Yodgor Habibovich Saʼdiyev (born June 12, 1946 in Tashkent) is an Uzbek-Soviet actor and director, People's Artist of Uzbekistan (1998) and laureate of the Uzbek State Prize named after Hamza (1989). In 2024, he was awarded the title of People's Artist of Tajikistan.

==Life==
He was born in 1946 in Tashkent in the family of the actor Habib Saʼdiyev. After graduating from secondary school, he was admitted to the Tashkent State Theatrical Art Institute named after Alexander Ostrovsky and graduated in 1971. Since 1968, he has been an actor in the ensemble of the Uzbek State Academic Theater for Drama named after Hamza until today.
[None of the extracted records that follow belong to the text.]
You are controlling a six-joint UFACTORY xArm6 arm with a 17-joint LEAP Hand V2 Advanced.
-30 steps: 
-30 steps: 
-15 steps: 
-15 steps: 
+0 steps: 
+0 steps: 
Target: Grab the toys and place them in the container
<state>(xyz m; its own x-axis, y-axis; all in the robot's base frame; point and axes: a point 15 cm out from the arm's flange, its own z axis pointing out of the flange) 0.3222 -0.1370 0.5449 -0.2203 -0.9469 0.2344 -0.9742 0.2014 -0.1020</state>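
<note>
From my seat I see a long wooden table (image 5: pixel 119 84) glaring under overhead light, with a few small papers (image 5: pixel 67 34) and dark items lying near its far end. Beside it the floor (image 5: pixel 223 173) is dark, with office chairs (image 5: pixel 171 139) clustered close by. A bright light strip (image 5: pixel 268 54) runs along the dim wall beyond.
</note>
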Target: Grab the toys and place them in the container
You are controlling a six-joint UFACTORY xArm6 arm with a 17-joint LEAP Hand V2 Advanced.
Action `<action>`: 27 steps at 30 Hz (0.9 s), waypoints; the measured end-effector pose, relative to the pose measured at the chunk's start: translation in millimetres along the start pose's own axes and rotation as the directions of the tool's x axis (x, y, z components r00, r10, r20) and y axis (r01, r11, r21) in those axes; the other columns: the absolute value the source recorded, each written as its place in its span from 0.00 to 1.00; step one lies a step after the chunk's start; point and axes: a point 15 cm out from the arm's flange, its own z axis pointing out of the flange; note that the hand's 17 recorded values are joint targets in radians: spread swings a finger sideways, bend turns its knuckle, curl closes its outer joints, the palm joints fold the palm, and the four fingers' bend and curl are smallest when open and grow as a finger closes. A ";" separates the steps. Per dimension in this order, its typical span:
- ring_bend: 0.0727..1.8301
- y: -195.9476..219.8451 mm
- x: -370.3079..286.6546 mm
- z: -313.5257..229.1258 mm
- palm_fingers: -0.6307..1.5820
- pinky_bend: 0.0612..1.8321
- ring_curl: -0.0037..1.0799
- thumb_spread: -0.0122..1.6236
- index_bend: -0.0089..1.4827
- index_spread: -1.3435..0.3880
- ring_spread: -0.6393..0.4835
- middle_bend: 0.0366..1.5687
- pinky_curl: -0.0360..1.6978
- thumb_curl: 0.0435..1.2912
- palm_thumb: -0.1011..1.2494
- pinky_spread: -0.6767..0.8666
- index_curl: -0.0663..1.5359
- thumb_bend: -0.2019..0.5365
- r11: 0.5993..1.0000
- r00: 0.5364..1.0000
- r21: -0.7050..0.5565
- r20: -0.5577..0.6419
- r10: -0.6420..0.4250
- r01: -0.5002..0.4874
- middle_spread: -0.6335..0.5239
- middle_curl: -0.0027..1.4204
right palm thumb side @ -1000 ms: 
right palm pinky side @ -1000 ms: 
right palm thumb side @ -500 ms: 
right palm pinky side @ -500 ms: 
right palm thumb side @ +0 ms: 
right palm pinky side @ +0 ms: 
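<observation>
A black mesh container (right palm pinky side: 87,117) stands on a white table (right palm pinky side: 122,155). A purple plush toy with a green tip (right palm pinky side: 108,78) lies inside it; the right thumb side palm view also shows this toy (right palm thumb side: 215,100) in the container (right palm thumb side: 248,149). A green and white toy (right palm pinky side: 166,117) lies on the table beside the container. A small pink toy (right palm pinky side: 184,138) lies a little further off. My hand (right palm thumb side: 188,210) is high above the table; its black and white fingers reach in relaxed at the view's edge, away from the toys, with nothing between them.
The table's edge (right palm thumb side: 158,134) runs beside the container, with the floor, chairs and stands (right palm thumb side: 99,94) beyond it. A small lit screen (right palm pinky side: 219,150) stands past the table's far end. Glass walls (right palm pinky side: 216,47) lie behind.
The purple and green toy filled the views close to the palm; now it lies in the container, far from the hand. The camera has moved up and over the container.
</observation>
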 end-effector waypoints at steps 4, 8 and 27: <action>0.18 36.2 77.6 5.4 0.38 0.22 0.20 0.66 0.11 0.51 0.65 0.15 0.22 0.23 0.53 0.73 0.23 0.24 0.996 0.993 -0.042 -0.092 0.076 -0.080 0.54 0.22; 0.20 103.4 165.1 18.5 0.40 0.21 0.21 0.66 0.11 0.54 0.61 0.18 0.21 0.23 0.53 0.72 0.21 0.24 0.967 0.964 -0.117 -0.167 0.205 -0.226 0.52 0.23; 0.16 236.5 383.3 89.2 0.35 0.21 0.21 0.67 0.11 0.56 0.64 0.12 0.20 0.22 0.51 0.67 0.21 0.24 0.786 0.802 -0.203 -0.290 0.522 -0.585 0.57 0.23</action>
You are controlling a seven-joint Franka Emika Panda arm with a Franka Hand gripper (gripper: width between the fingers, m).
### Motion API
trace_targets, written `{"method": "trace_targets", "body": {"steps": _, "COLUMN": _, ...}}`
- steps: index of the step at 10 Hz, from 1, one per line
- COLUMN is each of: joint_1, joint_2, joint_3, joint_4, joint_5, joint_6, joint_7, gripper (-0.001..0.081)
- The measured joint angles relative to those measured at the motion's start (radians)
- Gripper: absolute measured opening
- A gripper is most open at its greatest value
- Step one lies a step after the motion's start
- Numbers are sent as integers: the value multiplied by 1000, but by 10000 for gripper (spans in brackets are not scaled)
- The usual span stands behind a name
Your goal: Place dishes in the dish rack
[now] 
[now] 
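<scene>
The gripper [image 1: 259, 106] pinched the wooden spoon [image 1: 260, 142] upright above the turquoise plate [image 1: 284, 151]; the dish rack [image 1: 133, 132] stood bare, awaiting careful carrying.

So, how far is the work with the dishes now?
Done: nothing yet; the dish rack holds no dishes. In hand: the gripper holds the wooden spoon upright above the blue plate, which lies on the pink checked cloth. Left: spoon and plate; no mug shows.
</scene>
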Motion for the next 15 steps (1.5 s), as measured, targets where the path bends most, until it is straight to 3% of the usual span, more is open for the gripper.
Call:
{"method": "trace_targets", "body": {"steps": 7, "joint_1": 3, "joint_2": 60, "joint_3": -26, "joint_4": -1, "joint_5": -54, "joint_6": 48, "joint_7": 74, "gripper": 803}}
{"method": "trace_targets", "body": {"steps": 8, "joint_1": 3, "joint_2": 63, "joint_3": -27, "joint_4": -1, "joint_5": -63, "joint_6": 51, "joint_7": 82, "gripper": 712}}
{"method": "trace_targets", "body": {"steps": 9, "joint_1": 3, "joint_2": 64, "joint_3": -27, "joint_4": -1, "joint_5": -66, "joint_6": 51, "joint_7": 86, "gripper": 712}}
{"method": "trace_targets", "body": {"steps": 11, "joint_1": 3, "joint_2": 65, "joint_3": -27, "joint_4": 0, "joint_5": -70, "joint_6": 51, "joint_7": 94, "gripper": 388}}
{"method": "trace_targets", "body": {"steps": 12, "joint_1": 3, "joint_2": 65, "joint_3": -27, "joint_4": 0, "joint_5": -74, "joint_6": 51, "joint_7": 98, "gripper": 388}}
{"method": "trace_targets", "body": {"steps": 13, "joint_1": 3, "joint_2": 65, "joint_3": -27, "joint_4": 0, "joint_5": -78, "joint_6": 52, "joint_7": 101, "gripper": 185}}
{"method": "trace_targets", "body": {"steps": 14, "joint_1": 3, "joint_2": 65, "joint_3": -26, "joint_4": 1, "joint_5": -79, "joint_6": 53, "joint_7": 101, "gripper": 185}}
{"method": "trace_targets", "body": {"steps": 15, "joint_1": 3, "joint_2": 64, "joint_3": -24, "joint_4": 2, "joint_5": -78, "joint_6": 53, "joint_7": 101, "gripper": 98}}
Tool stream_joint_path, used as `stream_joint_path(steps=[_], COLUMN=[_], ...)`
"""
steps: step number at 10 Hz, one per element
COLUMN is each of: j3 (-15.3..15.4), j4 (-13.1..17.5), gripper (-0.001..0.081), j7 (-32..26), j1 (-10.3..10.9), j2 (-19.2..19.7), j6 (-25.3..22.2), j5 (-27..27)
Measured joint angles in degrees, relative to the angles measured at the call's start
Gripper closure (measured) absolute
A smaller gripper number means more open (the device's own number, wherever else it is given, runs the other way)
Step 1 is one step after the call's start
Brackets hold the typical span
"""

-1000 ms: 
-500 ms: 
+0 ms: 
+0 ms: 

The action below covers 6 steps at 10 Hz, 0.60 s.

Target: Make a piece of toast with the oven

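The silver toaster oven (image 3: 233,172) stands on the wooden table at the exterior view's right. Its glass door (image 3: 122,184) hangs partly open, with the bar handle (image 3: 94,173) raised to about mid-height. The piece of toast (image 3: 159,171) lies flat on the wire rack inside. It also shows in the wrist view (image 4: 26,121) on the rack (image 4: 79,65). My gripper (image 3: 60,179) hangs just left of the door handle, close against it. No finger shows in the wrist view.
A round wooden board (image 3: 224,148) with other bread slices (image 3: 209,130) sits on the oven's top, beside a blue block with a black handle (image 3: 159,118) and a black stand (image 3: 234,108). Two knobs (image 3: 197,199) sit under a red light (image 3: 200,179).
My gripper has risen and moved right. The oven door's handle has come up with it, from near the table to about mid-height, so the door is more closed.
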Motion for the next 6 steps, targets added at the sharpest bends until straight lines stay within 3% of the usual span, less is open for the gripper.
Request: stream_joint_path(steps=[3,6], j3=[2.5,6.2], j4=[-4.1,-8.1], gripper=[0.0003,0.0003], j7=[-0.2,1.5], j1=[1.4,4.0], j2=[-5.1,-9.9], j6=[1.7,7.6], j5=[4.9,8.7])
In 1998, he was appointed the artistic director of the studio “Qalqon” (Shield) at the Ministry of Internal Affairs of the Republic of Uzbekistan. Yodgor Sagdiev is the brother of Xayrulla Saʼdiyev, an Uzbek theater and film actor and People’s Artist of the Uzbek SSR.

==Works==
As a leading actor of the theater, Yodgor Sa'diyev played in over 60 roles, characterized by sharp psychological portrayals, complex relationships with the social environment and a rich inner life.

His first stage role was the French ambassador in the play “Mirzo Ulugbek”. He is also known for his roles as Karl Moor (“The Robbers”), Kochkaryov (“Marriage”), the storyteller (“The Snow Queen”), Hafiz (“The Boy and the Farmer”), Prometheus (“Do Not Throw the Fire, Prometheus”), the youngest son (“The Wanderers”), Babur (“Starlit Nights”), Klimkov (“Not on the List”), Arslon (“The Mirror”), Abdurahmon (“Mehrobdan Chayon”), Filipp (“The Dream”), Abror Hidoyatov (“The Show Continues”) and others.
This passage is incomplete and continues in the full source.